▶ ASSIGNED TASK
Set down the data again exactly. Pictures are not part of the copy.
INPUT DATA Start Marker
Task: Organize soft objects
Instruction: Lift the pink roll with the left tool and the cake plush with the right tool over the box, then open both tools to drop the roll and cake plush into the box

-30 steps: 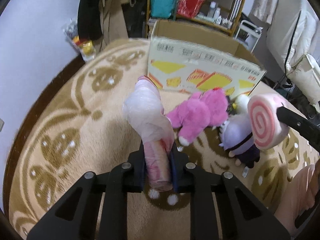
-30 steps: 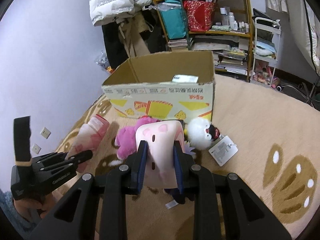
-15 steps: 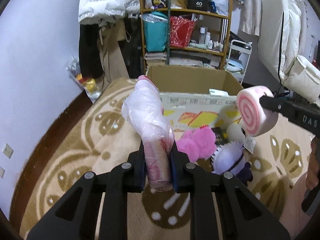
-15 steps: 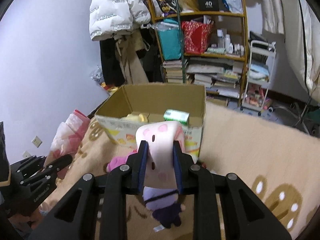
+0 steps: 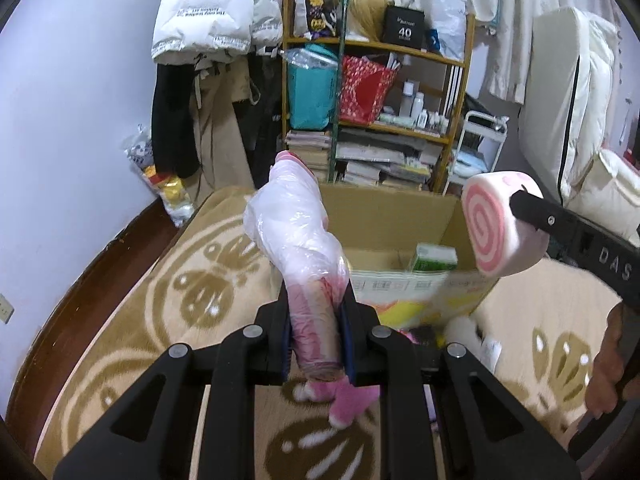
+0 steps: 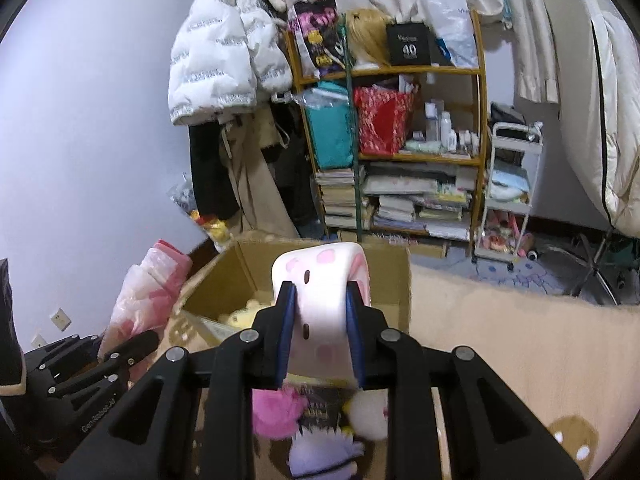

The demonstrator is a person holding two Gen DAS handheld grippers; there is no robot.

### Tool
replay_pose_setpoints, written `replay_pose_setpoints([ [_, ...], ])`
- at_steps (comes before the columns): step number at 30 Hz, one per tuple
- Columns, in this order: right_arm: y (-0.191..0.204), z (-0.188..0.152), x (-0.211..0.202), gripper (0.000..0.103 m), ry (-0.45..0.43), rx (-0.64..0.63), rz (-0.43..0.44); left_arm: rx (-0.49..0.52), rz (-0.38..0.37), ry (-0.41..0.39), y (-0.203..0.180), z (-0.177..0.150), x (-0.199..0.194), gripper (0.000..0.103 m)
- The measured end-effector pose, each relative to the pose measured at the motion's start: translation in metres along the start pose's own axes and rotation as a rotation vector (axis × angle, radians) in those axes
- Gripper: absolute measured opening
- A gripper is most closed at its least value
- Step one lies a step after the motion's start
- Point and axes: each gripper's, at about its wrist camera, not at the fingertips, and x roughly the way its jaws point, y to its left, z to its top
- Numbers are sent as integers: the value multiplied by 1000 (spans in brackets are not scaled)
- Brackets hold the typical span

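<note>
Soft toys are split between both grippers, the rug and the box. The left gripper (image 5: pixel 316 344) is clenched on a pink toy (image 5: pixel 298 240) wrapped in clear plastic, which sticks up past the fingers toward the box. The right gripper (image 6: pixel 320 328) is clamped on a swirl-roll plush (image 6: pixel 320 280), white with pink spots; from the left wrist camera its pink spiral end (image 5: pixel 486 224) shows, held above the box's right corner. Under the grippers, on the tan rug (image 5: pixel 168 312), lie a pink plush (image 6: pixel 276 412), a white plush (image 6: pixel 370 416) and a purple-white plush (image 6: pixel 320 456), close together at the box's near wall. The open cardboard box (image 5: pixel 400 216) stands on the rug just beyond them, with a yellow plush (image 6: pixel 246 314) and a green carton (image 5: pixel 436 258) inside. Behind it stands a crowded shelf (image 6: pixel 400 152); a white jacket (image 6: pixel 224 48) hangs to its left.
</note>
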Motion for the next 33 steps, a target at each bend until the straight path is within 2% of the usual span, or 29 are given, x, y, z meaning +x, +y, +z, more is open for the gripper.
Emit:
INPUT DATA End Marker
▶ ANSWER TO THIS EXERCISE
Task: Organize soft objects
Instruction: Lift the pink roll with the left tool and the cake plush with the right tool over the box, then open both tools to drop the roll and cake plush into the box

-30 steps: 
-30 steps: 
-15 steps: 
-15 steps: 
+0 steps: 
+0 steps: 

The demonstrator is a person holding two Gen DAS handheld grippers; there is no robot.

### Tool
replay_pose_setpoints, written `replay_pose_setpoints([ [_, ...], ])`
- at_steps (comes before the columns): step number at 30 Hz, one per tuple
- Columns, in this order: right_arm: y (-0.191..0.204), z (-0.188..0.152), x (-0.211..0.202), gripper (0.000..0.103 m), ry (-0.45..0.43), rx (-0.64..0.63), rz (-0.43..0.44); left_arm: rx (-0.49..0.52), rz (-0.38..0.37), ry (-0.41..0.39), y (-0.203..0.180), z (-0.177..0.150), x (-0.199..0.194), gripper (0.000..0.103 m)
- The measured end-effector pose, each relative to the pose measured at the motion's start: translation in metres along the start pose's own axes and rotation as a rotation vector (axis × angle, radians) in those axes
- Gripper: absolute measured opening
- A gripper is most closed at its least value
- Step one lies a step after the motion's start
- Point and axes: each gripper's, at about its wrist camera, not at the fingertips, and x roughly the way its jaws point, y to its left, z to its top
- Numbers are sent as integers: the value multiplied by 1000 (spans in brackets are not scaled)
- Brackets hold the typical span

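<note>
Soft toys are split between both grippers, the rug and the box. The left gripper (image 5: pixel 316 344) is clenched on a pink toy (image 5: pixel 298 240) wrapped in clear plastic, which sticks up past the fingers toward the box. The right gripper (image 6: pixel 320 328) is clamped on a swirl-roll plush (image 6: pixel 320 280), white with pink spots; from the left wrist camera its pink spiral end (image 5: pixel 486 224) shows, held above the box's right corner. Under the grippers, on the tan rug (image 5: pixel 168 312), lie a pink plush (image 6: pixel 276 412), a white plush (image 6: pixel 370 416) and a purple-white plush (image 6: pixel 320 456), close together at the box's near wall. The open cardboard box (image 5: pixel 400 216) stands on the rug just beyond them, with a yellow plush (image 6: pixel 246 314) and a green carton (image 5: pixel 436 258) inside. Behind it stands a crowded shelf (image 6: pixel 400 152); a white jacket (image 6: pixel 224 48) hangs to its left.
</note>
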Motion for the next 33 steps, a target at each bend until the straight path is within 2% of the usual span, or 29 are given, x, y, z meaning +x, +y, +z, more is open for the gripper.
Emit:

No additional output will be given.